_Exercise:_ Could you set down the listing below exactly, leaving out its pictures?

_Data block:_
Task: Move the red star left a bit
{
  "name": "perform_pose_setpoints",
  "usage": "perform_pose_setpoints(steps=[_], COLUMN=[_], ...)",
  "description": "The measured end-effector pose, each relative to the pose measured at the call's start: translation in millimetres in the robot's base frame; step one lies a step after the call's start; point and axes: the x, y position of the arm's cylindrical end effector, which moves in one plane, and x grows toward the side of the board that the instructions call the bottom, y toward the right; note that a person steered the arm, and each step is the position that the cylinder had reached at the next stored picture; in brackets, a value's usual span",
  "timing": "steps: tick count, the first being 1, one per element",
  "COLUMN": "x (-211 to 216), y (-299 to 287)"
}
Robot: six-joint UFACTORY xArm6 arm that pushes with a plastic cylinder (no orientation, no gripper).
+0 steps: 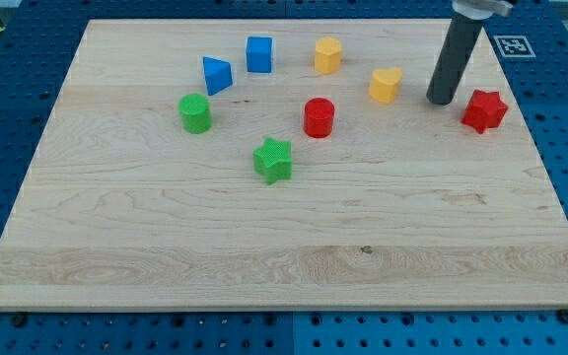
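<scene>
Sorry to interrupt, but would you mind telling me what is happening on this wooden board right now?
A robot arm ending in a dark rod is working on a wooden board scattered with small coloured blocks. My tip sits just to the view's left of the red star block, with a small gap, and to the right of the yellow heart-like block. To push the star left, it would probably need to get round to its right side.

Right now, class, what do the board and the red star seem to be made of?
Board: looks like pale wood, matt, with grain lines and a small dark knot. Red star: probably plastic, perhaps printed; solid colour, finely ridged surface. My tip stands just to its left in the view.
</scene>
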Motion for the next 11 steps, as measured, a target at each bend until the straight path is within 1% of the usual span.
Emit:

_Reply to the exercise:_
Task: Move the red star left a bit
{
  "name": "perform_pose_setpoints",
  "usage": "perform_pose_setpoints(steps=[_], COLUMN=[_], ...)",
  "description": "The measured end-effector pose, each relative to the pose measured at the call's start: translation in millimetres in the robot's base frame; step one lies a step after the call's start; point and axes: the x, y position of the arm's cylindrical end effector, which moves in one plane, and x grows toward the side of the board that the instructions call the bottom, y toward the right; note that a person steered the arm, and each step is the position that the cylinder had reached at the next stored picture; in brackets, a value's usual span",
  "timing": "steps: tick count, the first being 1, one per element",
  "COLUMN": "x (-211 to 216), y (-299 to 287)"
}
Robot: six-joint UFACTORY xArm6 arm that pushes with a plastic cylinder (no orientation, no gripper).
+0 steps: 
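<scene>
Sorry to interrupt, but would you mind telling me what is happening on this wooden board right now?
A robot arm ending in a dark rod is working on a wooden board scattered with small coloured blocks. My tip sits just to the view's left of the red star block, with a small gap, and to the right of the yellow heart-like block. To push the star left, it would probably need to get round to its right side.

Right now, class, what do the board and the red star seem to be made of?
Board: looks like pale wood, matt, with grain lines and a small dark knot. Red star: probably plastic, perhaps printed; solid colour, finely ridged surface. My tip stands just to its left in the view.
</scene>
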Motion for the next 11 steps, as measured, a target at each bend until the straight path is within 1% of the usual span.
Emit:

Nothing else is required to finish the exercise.